После этого никто не говорил. Со стороны окна доносилось шипение радиоприемника, такого же древнего, как и всё остальное в "Острой бритве". Интересно, думали ли они сменить название? На что-нибудь вроде "затупившейся бритвы" или "ржавой бритвы". Может, даже на "бритву в руках старика", хотя последнее, соглашусь, звучит как название страшилки из середины прошлого века. Но название сменить точно не помешало бы. Вместе со всем персоналом. Вы, конечно, не подумайте - Рэкс оказался неплохим парнем. Когда подошла моя очередь, он поздоровался со мной еще раз, сказал "Здравствуйте, меня зовут Рэкс, и сегодня ваша голова в моих руках", а затем напомнил, что радиоприемник не работает, но, если я хочу, он может продекламировать отрывок из «Пера Гюнта». Очень доброжелательный тип, честно слово. Просто, как бы это сказать, слегка староват. И, думается, это он хорошо понимал – просто показывать не хотел, как не хотел бы каждый, кто рискует лишиться любимого дела. Может, он однажды и зарежет кого этой бритвой, но, хотелось бы думать, что не меня. Да и руки у него пока трясутся только в перерывах между работой.

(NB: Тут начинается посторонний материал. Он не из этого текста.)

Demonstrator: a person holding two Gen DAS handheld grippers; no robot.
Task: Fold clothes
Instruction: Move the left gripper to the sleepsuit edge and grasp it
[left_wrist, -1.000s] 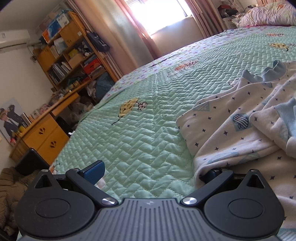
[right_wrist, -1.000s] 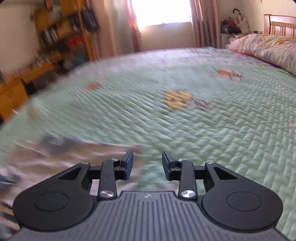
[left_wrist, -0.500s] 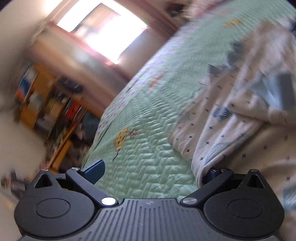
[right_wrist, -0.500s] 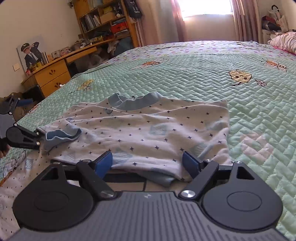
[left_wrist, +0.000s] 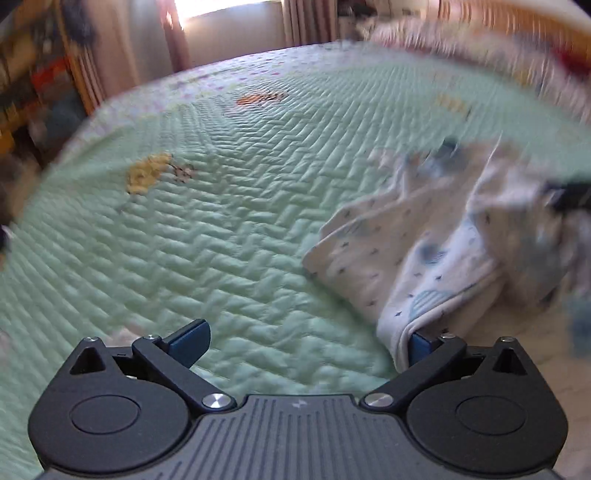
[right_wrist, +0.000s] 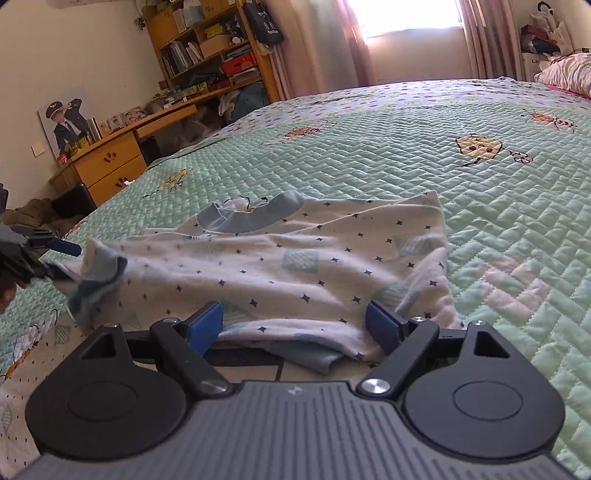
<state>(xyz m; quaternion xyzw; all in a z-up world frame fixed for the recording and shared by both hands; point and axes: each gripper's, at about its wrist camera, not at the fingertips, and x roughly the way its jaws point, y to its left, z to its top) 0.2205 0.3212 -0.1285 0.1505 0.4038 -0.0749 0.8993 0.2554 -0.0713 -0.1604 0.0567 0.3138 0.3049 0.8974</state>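
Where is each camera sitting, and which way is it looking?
Left wrist view: rides on the left claw, looking down over the green bedspread towards the window; only its two wide-apart fingers show, with the blurry star-print shirt at right.
Right wrist view: rides on the right claw, facing the shirt, desk and bookshelf; its jaws are opening with the shirt's hem between them, and the left claw peeks in at the left edge.
Both views share the shirt, bedspread and window.

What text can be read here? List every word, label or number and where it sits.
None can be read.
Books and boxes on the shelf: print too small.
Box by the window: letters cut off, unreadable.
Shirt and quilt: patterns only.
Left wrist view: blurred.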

- Вас только брить или тоже постричь? – переспросил он.
- Только брить.
- Кто платит, за тем и слово, - усмехнулся старикан и потянулся за одной из клинковых бритв.

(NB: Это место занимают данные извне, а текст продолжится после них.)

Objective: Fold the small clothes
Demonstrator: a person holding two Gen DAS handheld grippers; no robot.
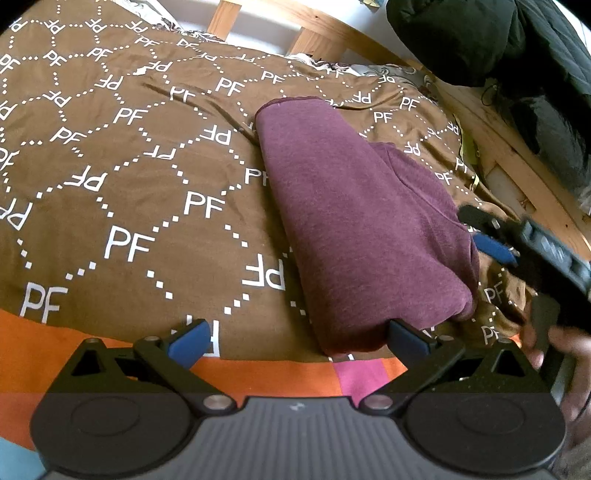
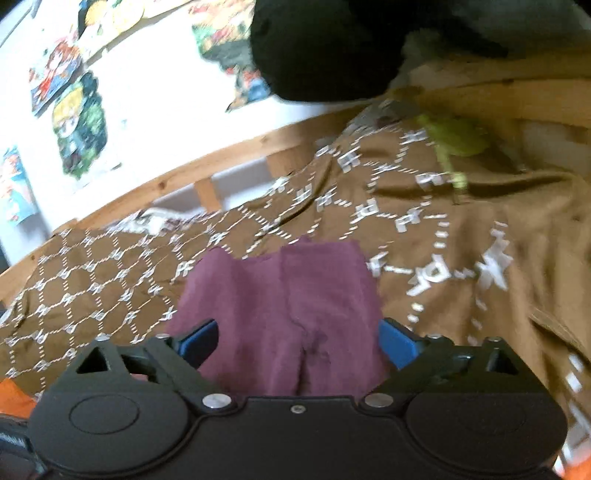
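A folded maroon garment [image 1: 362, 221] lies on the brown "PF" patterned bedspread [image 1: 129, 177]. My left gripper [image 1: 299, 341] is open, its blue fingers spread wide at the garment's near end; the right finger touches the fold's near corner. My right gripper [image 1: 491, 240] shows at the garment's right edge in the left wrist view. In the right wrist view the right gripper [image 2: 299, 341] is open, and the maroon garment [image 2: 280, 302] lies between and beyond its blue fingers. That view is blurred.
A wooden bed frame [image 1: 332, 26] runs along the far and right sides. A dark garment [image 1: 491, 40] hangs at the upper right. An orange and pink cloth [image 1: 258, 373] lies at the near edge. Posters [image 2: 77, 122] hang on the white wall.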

Взглянув на меня с толикой подозрения, полный мужик, уже успевший облачиться в кремовую рубашку поло, кивнул старику, а затем добавил, что должен срочно бежать, потому что Маргарет скоро закончит готовить фрикадельки. Хлопнув дверью, он пробудил ото сна подвязанный к ней колокольчик, и тот прощально зазвенел вслед уходящему посетителю. Вскоре к звуку колокольчика примешалась музыка из радиоприемника, неожиданно возобновившего свою работу. Хэнк Уильямс поведал слушателям о том, что он одинок и забыт, после чего уступил место Брюсу Спрингстину с его улицами Филадельфии. Старик продолжал брить меня, попутно выхватывая из каждого куплета пару слов, и смакуя их во рту. Остановился он только с появлением в эфире бойкого диктора, обещающего всем, кто остается на волне, десять минут свежайших новостей. Лавируя между бизнесом, политикой и спортом, он перешел к новостям, действительно тревожащим общественность. И среди них была серия убийств с подписью настоящего маньяка и беспощадного тирана спокойствия. Подробностями полиция делится неохотно, но ведущие детективы считают, что к убийствам может быть причастен недавно сбежавший из тюрьмы Томас Эйкли.

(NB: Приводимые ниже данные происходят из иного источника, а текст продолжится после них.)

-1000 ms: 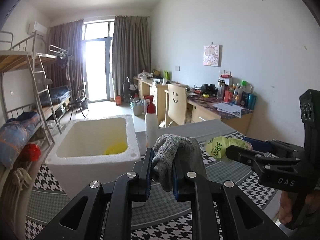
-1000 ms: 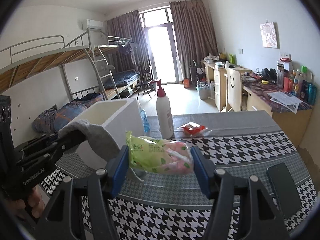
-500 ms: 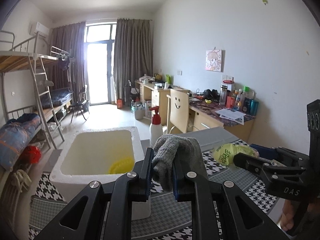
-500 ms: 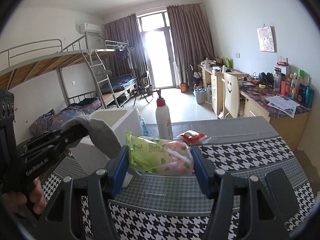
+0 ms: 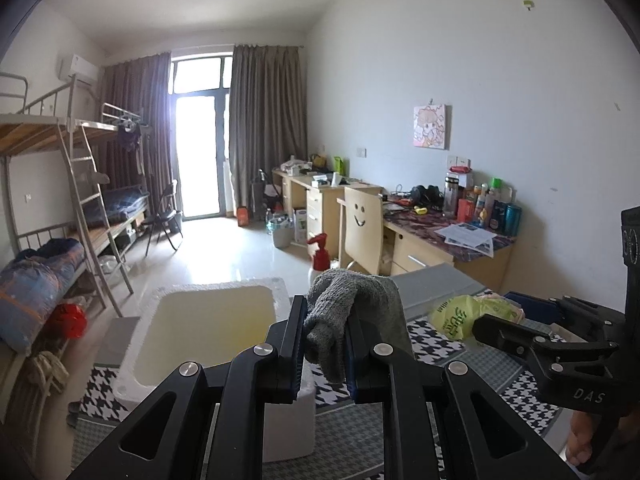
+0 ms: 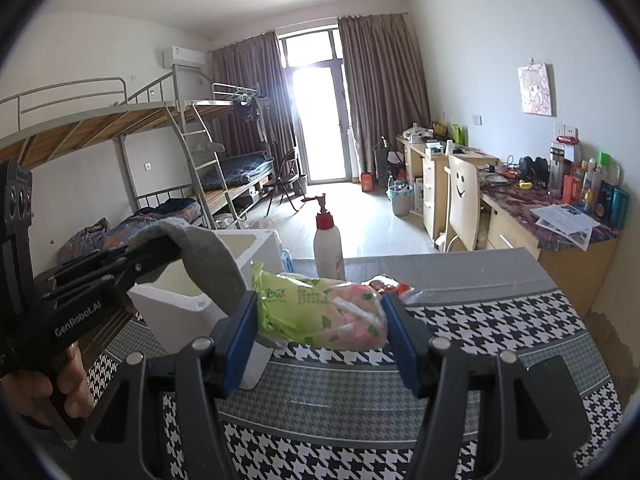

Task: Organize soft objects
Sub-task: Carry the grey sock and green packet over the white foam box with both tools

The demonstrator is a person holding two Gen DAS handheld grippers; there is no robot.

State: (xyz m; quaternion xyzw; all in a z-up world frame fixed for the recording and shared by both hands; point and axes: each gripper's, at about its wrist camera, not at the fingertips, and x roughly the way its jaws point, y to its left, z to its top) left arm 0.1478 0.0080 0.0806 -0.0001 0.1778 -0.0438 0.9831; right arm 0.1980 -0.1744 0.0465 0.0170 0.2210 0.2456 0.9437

В рассказ диктора старик не вслушивался. Сказал только, что вокруг творятся ужасные вещи, и продолжил меня брить. Глядя, как бритва подносится к моему горлу в трясущихся руках старика, я решил, что это по-своему забавно. Знаете, у Ли когда-то была книга со стихотворениями. Потрепанная, зачитанная до дыр в буквальном смысле этого слова, но не растерявшая своего очарования. И так уж сложилось, что в стихотворениях я не разбирался, но строчки из них порой заседали в моей голове куда плотнее навязчивых рекламных слоганов. Я их просто запоминал, ни черта при этом не понимая, как запоминают обычно формулы на уроках математики. Думаю, многие из этих строчек так и останутся для меня бреднями зазнавшихся лентяев, не просыхающих от бренди. Но вот те, что принадлежали мистеру Эллиоту, теперь, быть может, стали чуть понятнее. Не взрыв, но всхлип. Кажется, так у него было.